Safeguarding Your Home Against Fires
The other night, while my husband and I were closing up shop and getting ready for bed, I heard a story come over the news: “Talking Fire Alarms Up Next”. Considering the number of practice alarms I’ve slept through in the early mornings, I instantly found my interest peaked. With toothbrush still in my mouth, I sat down on the couch, waiting for the nightly news to run its segment. What I found was pretty alarming.
The news crew visited homes with young children, averaged two to ten years old, whose parents had taken every preventive measure they could think of to safe guard their house from fires. I watched as, for lack of a better name, Mr. and Mrs. Smith were touted from room to room, pointing out the various alarms they had in each room and hallway, the easily accessible fire extinguisher, and the covered electrical sockets in the walls. They were proud in the steps that they’d taken to protect their home from a fiery inferno, even going so far as to explain to the news moderators that they’d gone over plans with their children in the event of a fire. For their part, the news host possibly had no idea if they had done a good job or not, but they nodded along, agreeing that their house, for better or worse, looked pretty secure in the event of a fire.
Cue the fire expert.
A former fireman, the fire expert went from room to room, pointing out blankets that were hovering too close to electrical outlets, or lamps that were notorious for the way that they caught fire. But what was most frightening, perhaps, was what happened after the news crew placed cameras in the home, explaining to the parents that they would be setting the alarms off once their children had gone to bed. One by one myself (and other viewers in the same situation) watched as all of the alarms went off one by one, while every single child remained asleep in their beds.
The alarm was sounding, the noise blaring, and still they slumbered on.
When asked if they heard the alarm sounding, the next day, the kids were confused. Alarm? What alarm? The next night the news team conducted the same experiment, only this time they took the fire expert’s advice and switched out each fire alarm for a recorded voice alarm, that the parents had spent time recording their voice to earlier calling their child’s name. The effect? It was night and day. Though the kids remained sleepy and struggled to wake up, they were able to recognize their parents’ voices and made their way down stairs and out of the house.
It’s a pretty frightening fact, particularly when most of us, adults and children alike, rely on fire alarms to save us in the event of a fire.
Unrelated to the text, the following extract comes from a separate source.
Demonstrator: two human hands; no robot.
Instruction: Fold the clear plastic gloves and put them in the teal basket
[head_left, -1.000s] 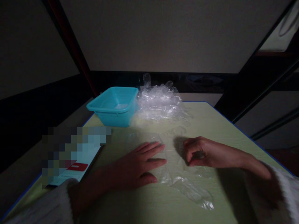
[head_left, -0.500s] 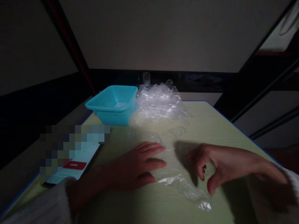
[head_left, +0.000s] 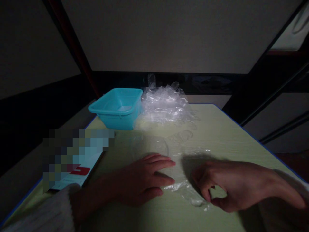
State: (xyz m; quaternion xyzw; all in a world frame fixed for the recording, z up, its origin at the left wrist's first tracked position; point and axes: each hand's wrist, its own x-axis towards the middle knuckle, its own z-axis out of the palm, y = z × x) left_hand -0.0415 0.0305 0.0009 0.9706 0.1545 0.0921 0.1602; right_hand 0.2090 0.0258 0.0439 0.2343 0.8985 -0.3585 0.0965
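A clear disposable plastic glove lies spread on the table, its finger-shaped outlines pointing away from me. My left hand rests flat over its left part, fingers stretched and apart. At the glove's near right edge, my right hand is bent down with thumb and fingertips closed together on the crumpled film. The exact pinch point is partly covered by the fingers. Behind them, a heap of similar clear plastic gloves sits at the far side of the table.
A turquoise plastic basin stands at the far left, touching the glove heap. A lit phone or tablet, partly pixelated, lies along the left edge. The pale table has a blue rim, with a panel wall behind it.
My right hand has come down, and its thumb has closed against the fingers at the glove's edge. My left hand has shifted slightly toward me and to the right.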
Aside from the obvious—to consider investing in a recorded fire alarm—I spoke to my old neighbor to ask for his other fire safety tips, so here from a firefighter doing his job, are the best ways to protect your family.
Have you ever seen the commercial with the giant dust bunny running around the house? Okay so maybe I watch too much TV, but regardless, that cute dust bunny from the commercial is not so cute when it’s trapped in your dryer’s lint trap and causing your house to burn down. Be sure to clean the trap out every time you do a load of laundry. It requires little effort on your behalf and will help keep your dryer cleaner in the mean time. Also, be sure to keep clothes from piling up on top of the dryer as they keep heat from escaping the dryer and can in turn cause a fire as well.
If you’re like me, and live in southern California, it’s likely that you don’t use your chimney more than a handful of times a year. This, however, does not mean that your chimney requires less cleaning than those that are used frequently. Rather, you should be careful to clean your chimney prior to the first use each year. By doing so you will prevent buildup from spreading to outside your chimney, starting an attic or roof fire in the mean time. Contact your local chimneysweep, or visit your hardware store to get a chimneysweep kit to keep your chimney clean.
As mentioned above, electrical sockets are an easy cause of many house fires. Beds pressed up against outlets, stuffed animals covering sockets, and sockets located in hot parts of the house should always have an eye kept on them. Likewise, sockets located around sinks and in kitchens should be paid careful attention so that they don’t get wet, causing someone to be electrocuted or for a fire to start. Consider investing in Ground Fault Circuit Interpreter (GFCI) Outlet if your outlets don’t already have them. These protectors have a sensor that shuts the outlet off when a change in variance is recorded, adding an extra layer of protection to your home.
Though it’s a firefighter’s job to save your family when a tragedy strikes your home, they will be the first to encourage you to practice fire safety in your home. Ensure that your home is safe by investing in outlets, kits, and alarms where necessary, while ensuring that your current alarms and extinguishers remain up to date.